Full Press Release Details
Inc. Reports that IMU-838, a Selective Oral DHODH Inhibitor, Has Demonstrated Preclinical Activity Against SARS-CoV-2 and
Explores Plans for a Phase 2 Clinical Trial in COVID-19 Patients
- In Cellular Assays with
SARS-CoV-2 Clinical Isolates, IMU-838 Shows Ability to
Inhibit Viral Replication of SARS-CoV-2 -
- Live Webcast will be Held
at 8:00am EST / 5:00am PST / 2:00pm CEST on
Wednesday, April 22, 2020 -
NEW YORK, April 21, 2020 - Immunic,
Inc. (Nasdaq: IMUX), a clinical-stage biopharmaceutical company focused on developing best-in-class, oral therapies for
the treatment of chronic inflammatory and autoimmune diseases, today reported that its lead asset, IMU-838, a selective oral DHODH
inhibitor, has successfully demonstrated preclinical activity against severe acute respiratory syndrome coronavirus 2 (SARS-CoV-2).

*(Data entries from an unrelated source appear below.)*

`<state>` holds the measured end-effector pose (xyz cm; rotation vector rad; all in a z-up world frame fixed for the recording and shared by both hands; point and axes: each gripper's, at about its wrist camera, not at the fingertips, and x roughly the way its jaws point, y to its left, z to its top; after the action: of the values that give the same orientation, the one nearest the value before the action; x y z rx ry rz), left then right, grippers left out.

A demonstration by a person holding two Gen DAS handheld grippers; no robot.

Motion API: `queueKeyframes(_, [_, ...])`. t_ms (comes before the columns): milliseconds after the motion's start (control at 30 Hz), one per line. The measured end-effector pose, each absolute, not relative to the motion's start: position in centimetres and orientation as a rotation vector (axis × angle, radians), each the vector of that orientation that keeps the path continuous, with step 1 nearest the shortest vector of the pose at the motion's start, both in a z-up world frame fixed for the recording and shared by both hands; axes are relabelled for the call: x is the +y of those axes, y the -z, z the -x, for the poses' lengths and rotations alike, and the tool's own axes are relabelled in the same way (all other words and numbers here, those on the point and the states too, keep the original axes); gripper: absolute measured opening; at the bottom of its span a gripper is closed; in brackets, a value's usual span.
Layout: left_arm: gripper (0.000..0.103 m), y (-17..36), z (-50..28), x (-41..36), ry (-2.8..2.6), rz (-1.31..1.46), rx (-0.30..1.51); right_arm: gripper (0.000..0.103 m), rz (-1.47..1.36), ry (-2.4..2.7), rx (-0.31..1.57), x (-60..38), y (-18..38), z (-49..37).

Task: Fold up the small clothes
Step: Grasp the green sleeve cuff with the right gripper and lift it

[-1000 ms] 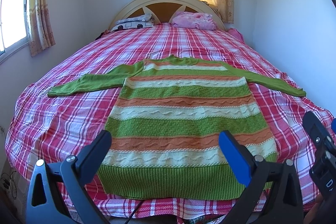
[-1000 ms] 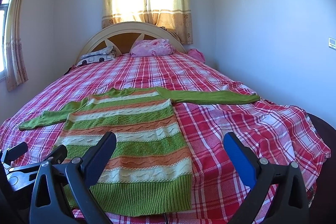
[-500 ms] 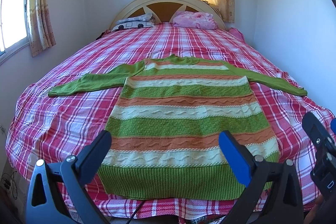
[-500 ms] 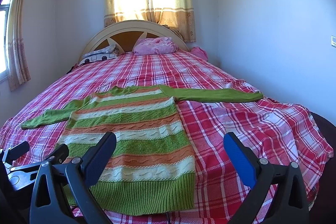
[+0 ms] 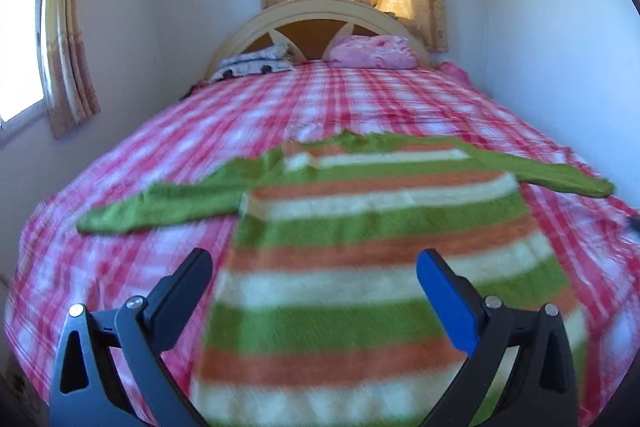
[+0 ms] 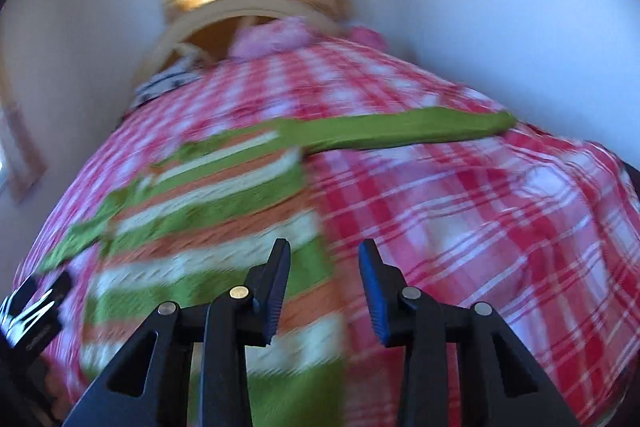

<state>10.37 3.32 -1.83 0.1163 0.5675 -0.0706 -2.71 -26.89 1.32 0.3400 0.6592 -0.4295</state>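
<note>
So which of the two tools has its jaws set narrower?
The right tool: only a slim gap separates its fingers, above the sweater's edge. The left tool gapes wide across the sweater's body.

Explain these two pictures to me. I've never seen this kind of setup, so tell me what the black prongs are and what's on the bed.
There is no robot: a person holds a two-finger gripper in each hand, with a camera on each looking along its fingers. One picture is from the left gripper, jaws wide apart. The other is from the right gripper, jaws narrower but with a gap. Neither holds anything. On the plaid bedspread lies a striped sweater, flat, sleeves spread. A pink pillow lies by the headboard. Both pictures are motion-blurred.
</note>
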Motion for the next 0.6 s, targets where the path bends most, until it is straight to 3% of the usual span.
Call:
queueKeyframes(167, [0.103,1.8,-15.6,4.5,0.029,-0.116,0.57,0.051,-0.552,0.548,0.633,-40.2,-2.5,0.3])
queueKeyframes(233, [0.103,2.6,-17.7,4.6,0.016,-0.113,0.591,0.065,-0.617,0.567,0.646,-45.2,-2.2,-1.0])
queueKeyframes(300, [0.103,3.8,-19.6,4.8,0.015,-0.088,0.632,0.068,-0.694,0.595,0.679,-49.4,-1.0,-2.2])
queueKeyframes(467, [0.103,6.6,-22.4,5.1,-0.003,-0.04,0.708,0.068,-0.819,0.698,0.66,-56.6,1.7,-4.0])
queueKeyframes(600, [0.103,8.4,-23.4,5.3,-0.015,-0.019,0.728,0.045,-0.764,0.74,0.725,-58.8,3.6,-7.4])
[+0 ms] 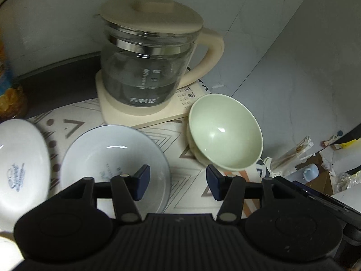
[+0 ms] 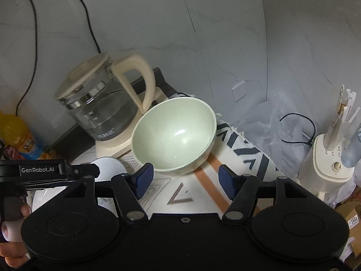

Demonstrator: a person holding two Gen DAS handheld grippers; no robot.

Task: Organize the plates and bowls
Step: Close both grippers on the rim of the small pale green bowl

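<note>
From the left wrist, the left gripper (image 1: pixel 178 183) hangs wide and empty over the patterned mat (image 1: pixel 180 180), with a white bowl (image 1: pixel 112 158), a white dish (image 1: pixel 20 162) and a tilted green bowl (image 1: pixel 225 133) lying separately (nothing stacked yet). From the right wrist, the right gripper (image 2: pixel 186 181) gapes empty just short of the green bowl (image 2: pixel 173 135) by the kettle (image 2: pixel 101 108), so the sorting looks barely begun.

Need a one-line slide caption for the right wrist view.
Open right gripper faces a tilted pale green bowl on a patterned mat, beside a glass kettle.

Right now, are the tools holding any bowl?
No. The left tool and right tool are both open and empty; the pale green bowl sits untouched.
</note>
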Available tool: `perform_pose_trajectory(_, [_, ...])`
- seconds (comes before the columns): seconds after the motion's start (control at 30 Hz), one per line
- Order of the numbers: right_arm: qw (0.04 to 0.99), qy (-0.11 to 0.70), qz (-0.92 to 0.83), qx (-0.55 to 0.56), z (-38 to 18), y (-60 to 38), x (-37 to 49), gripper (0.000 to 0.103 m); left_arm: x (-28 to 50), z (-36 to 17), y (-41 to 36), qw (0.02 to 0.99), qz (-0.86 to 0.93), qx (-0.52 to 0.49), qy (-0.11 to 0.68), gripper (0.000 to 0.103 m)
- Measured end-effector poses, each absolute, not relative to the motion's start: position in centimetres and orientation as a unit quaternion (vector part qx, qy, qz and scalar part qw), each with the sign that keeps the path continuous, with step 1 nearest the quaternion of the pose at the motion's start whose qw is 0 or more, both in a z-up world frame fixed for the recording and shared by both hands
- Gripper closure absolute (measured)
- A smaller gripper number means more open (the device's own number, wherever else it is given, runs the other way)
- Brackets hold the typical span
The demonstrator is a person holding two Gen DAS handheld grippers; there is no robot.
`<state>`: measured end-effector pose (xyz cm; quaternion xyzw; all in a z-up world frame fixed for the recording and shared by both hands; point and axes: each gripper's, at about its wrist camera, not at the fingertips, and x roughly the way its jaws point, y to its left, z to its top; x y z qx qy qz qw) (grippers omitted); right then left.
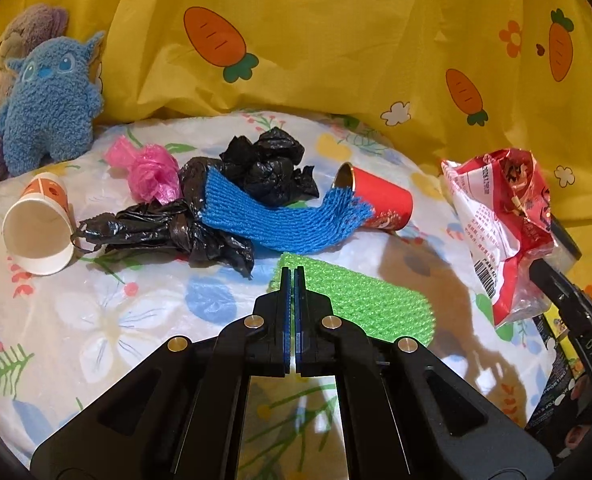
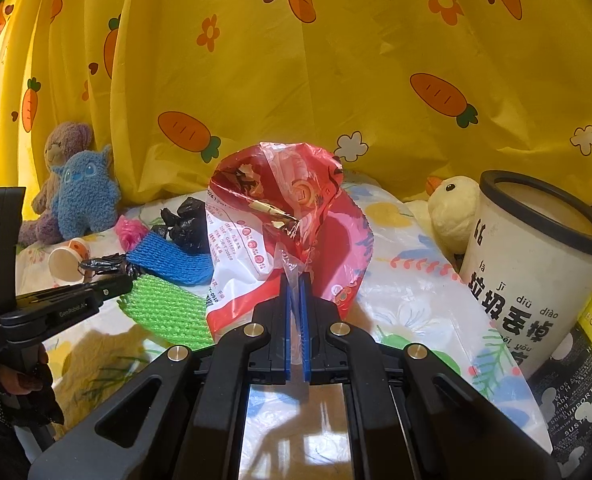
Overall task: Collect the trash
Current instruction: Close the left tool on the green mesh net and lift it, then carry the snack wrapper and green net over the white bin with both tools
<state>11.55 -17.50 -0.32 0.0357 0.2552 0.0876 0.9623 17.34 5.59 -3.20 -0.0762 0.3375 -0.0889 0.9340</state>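
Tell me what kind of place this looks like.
Probably a child's bedroom or play corner set up for tidying: stuffed toys sit on a flowered cloth before a yellow carrot-print curtain, with litter strewn about and a white bin nearby.

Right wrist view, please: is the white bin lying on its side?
No, the white bin stands nearly upright, leaning slightly, its black-rimmed mouth facing up beside the yellow duck.

— Where's the wrapper (image 2: 279, 232)?
— Pinched in the right tool (image 2: 295, 280), above the bed (image 2: 416, 300), bin (image 2: 536, 264) to its right with a duck toy (image 2: 452, 208) behind.
— And the mesh sleeves?
— One (image 1: 360, 304) just before the left tool (image 1: 293, 276); another (image 1: 279, 216) behind, lying over bags (image 1: 267, 168) and a tipped cup (image 1: 380, 200).
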Motion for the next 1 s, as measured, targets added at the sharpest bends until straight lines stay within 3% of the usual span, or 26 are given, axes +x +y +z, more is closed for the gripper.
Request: perform_pose_trajectory(1.0, [0.973,0.22,0.042,0.059,2.2,-23.1,9.2,0.098,15.1,6.1,-2.5,0.956,-0.164,-0.034,0.241,0.103])
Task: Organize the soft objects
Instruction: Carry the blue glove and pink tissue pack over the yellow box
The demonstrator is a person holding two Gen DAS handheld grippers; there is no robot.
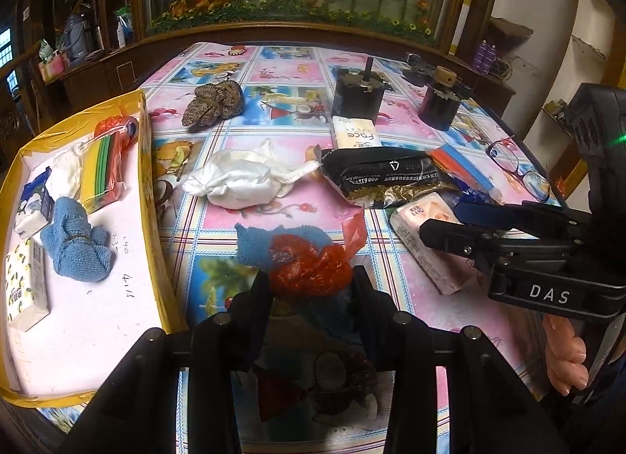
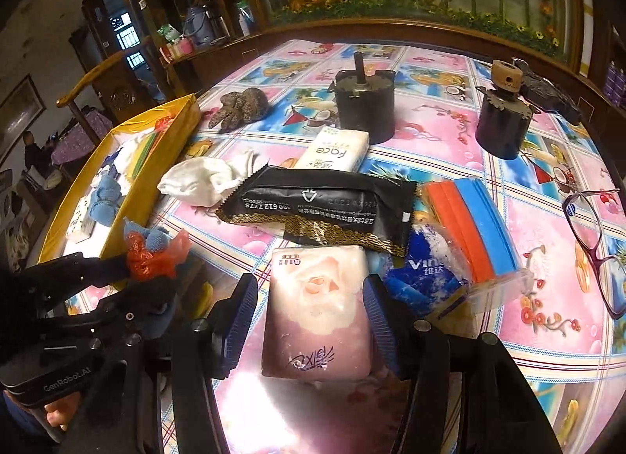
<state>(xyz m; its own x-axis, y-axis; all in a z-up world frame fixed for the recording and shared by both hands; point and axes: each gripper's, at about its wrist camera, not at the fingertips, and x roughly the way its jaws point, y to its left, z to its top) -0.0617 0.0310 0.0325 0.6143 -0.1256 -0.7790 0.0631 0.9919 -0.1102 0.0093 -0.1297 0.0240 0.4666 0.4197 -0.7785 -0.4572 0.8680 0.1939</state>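
Note:
My left gripper (image 1: pixel 311 283) is shut on a bundle of blue towel and red plastic bag (image 1: pixel 309 262), held just above the table; the bundle also shows in the right wrist view (image 2: pixel 150 252). My right gripper (image 2: pixel 311 293) has its jaws on either side of a pink rose-print tissue pack (image 2: pixel 317 309), touching it; this pack also shows in the left wrist view (image 1: pixel 426 250). A white cloth (image 1: pixel 242 176), a brown knitted bundle (image 1: pixel 215 101) and a "face" tissue pack (image 1: pixel 356 135) lie on the table. A yellow-rimmed tray (image 1: pixel 150 180) at left holds soft items.
A black snack wrapper (image 2: pixel 321 203), a blue Vinda pack (image 2: pixel 422 278), orange-blue sponges in a bag (image 2: pixel 469 223), glasses (image 2: pixel 594 242) and two dark cylinders (image 2: pixel 364 101) (image 2: pixel 500 121) stand on the patterned tablecloth. A wooden cabinet runs behind the table.

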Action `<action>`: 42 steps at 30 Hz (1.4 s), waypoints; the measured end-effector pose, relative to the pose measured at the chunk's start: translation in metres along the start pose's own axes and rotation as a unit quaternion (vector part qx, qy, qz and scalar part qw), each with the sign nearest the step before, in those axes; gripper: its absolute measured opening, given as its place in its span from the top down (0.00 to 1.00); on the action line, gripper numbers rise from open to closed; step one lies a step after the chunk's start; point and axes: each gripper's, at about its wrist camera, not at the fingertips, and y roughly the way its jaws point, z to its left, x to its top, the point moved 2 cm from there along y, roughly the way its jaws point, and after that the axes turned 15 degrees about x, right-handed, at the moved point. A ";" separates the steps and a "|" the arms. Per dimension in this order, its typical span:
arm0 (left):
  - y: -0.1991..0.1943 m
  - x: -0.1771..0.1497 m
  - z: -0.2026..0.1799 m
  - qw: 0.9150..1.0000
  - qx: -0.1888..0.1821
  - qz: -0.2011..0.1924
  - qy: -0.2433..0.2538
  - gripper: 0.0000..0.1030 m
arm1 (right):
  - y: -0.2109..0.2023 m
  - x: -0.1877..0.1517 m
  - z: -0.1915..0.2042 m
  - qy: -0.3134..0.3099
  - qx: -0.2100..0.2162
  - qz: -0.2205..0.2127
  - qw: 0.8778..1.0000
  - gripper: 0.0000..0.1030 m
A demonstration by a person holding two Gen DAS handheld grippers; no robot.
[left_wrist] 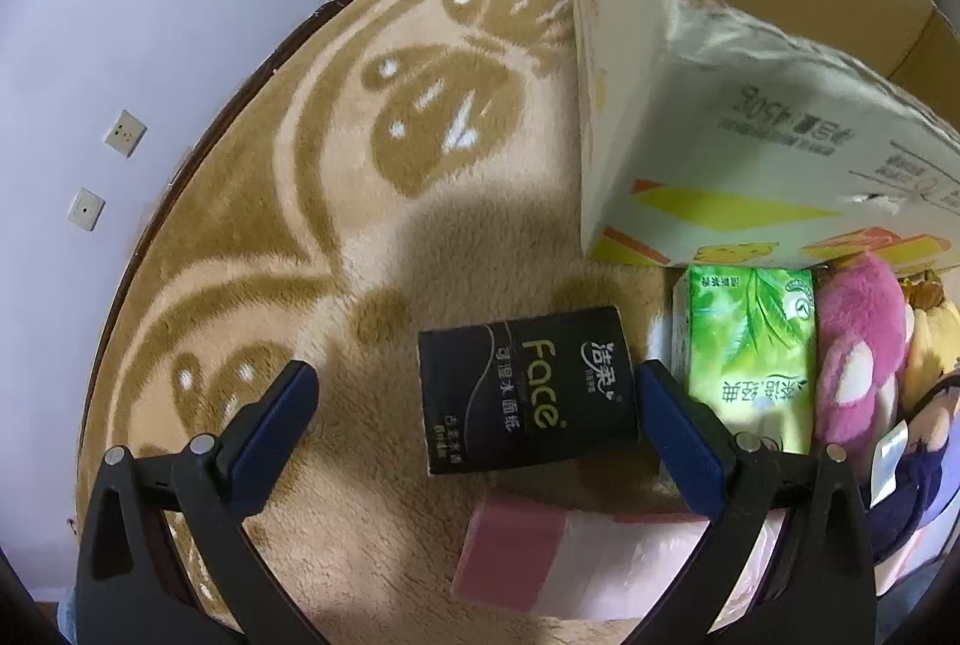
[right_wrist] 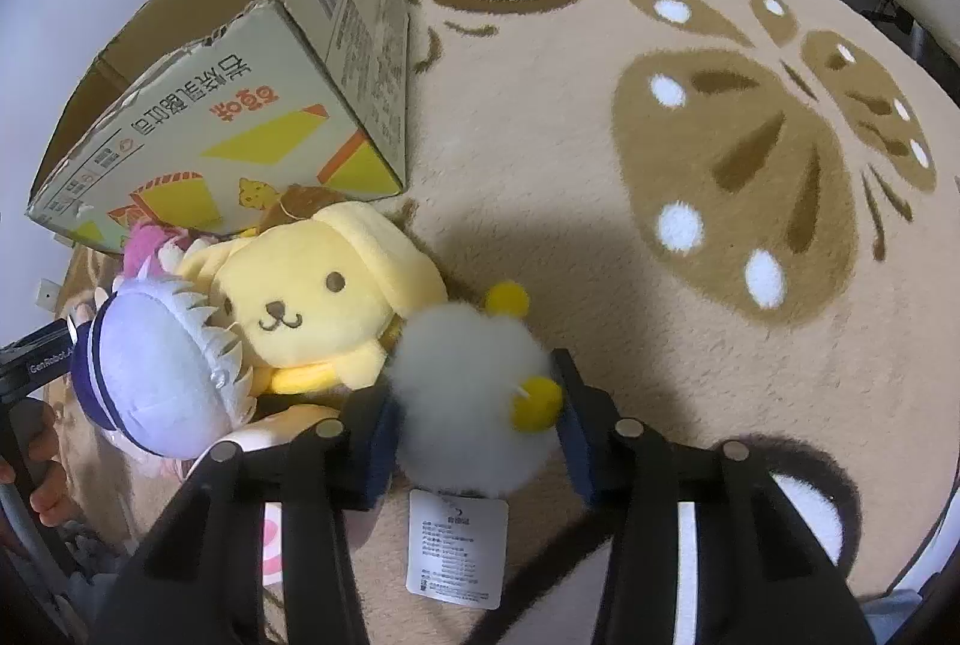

More specifically, IMU-838 was observed to inhibit replication of clinical isolates of SARS-CoV-2 associated with coronavirus disease
2019 (COVID-19). In cellular assays, IMU-838 demonstrated this antiviral activity at concentrations which are well below the blood
concentrations associated with IMU-838 dosing regimens studied in ongoing and previous clinical trials. These positive results
have encouraged Immunic to prepare a clinical development program for IMU-838 as a potential treatment option for patients with
COVID-19 and potential other, future viral pandemics.
"The current COVID-19 pandemic
poses a major challenge to the healthcare community, worldwide, and it is essential to find safe and efficacious therapies,"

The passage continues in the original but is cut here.